You might not be able to carry those paces into a longer race, but you can certainly carry the confidence and the rhythm into your races.
Like any other training methodology, you can’t just do it once and expect benefit. You have to work through a cycle of speed work to see those changes.
That’s why I’m happy that coach has really leaned in on the speed work this training cycle. I think a contributing factor is that he knows I already have the aerobic fitness. That’s not in doubt. But, I need to find the pace to qualify. I need to move that boundary.
If you are speed work curious, your first question might be ‘how fast?’ A good rule of thumb is that you should be able to do a 1600 at your target marathon pace minus 1 minute. If you’re trying to run a 4-hour marathon at a 9-minute pace then a 1600 at 8 minutes per mile should be right around your edge.
You probably won’t start with 1600’s. Those are hard. You’ll probably start with 800’s, which we commonly refer to as ‘Yassos’ due to a workout invented by veteran marathoner Bart Yasso. This is a great way to introduce yourself to speed.
The way this workout goes is that you find a track or treadmill or flattish piece of ground and you run 800 meter (or ½ mile) repeats at that speed pace (try 1 minute per mile faster than your goal pace). See how many of those you can do before you fail. In between each rep you run a recovery rep of the same time.
For instance, I have been running the 800s in 3:30 because my goal marathon finish time is 3:30. After each rep I jog 3:30 to recover. I do 10 of these in a row. You might not be able to do 10 or you may be able to do more.
When I say ‘failure’, in this instance we define failure as when your form starts to break. That’s when you know you’ve done enough. When your form breaks you stop.
Over time if you work this workout into your training, you’ll find it’s easier to maintain that pace and that form. Your body figures it out. You get stronger and faster.

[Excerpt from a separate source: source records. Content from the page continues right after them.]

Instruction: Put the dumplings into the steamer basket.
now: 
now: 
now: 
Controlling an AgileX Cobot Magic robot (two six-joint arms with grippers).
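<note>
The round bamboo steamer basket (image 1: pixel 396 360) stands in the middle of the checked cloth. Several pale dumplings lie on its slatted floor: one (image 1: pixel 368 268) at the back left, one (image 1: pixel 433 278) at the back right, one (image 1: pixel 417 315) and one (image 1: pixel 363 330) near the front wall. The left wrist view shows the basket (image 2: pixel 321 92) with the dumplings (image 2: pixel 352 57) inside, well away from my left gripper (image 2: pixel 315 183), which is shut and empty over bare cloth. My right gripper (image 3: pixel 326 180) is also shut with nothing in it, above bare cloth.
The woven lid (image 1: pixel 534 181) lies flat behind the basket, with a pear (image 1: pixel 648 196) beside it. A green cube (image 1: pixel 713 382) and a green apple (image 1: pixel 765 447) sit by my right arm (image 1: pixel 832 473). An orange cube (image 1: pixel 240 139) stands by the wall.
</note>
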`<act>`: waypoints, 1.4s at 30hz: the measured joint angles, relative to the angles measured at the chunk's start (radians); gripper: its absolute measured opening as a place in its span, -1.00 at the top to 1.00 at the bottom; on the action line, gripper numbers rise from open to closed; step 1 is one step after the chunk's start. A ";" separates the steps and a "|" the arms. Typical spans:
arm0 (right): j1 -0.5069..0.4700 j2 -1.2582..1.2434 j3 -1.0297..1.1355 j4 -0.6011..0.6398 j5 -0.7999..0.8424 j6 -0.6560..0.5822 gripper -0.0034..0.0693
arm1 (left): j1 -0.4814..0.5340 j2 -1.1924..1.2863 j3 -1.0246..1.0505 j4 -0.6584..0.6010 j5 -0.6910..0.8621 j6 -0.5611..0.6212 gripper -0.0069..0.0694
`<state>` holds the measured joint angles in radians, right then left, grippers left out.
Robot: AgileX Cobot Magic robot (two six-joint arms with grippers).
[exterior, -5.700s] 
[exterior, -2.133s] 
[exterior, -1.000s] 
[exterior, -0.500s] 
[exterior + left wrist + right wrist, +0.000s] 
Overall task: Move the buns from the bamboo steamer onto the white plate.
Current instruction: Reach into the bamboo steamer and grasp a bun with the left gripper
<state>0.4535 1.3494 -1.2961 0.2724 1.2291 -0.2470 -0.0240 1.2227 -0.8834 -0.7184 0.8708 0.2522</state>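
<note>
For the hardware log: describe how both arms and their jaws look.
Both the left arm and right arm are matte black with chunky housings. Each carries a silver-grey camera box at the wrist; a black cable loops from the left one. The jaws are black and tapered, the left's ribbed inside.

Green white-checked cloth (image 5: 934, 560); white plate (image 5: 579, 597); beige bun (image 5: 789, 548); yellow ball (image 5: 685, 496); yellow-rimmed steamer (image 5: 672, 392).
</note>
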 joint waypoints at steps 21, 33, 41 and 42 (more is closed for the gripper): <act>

The other pace I use for longer speed work is a what I’ll refer to as tempo pace. Tempo is not a very well-defined term, but in general it can be any pace faster than your goal race pace but slower than your speed work pace. To make it easy let’s say 30 seconds per mile faster than your goal marathon pace. That will be somewhere around your 5K pace.
For a longer step up run I’ll try to finish that last step as close to that tempo pace as possible. You should be able to hold that tempo pace for 2-3 miles.
The beauty of speed work is that if you have never done it as part of your training you will see impressive results. It’s one of the rare secret weapons in running. And once you have that speed you know it’s there. You know you can always go get it if you need to.
All it takes is a cycle of focused speed work.
The caution is that speed work is also a great way to break yourself. You will be putting more stress on your muscles and joints. If you have a weak link, you’ll find it doing speed work. It’s important to ease into it and get a coach’s help if you can.
It’s easy to overdo the speed work. It doesn’t do you any good if you break yourself or if you can’t recover.
In conclusion, yeah, I’ve been doing a fair amount of speed work and it feels good. I’m also as light as I’ve ever been and I’m doing the core work and stretching to keep up with it.
Speed work.
It aint easy, but it will move the needle and it give you strength and confidence.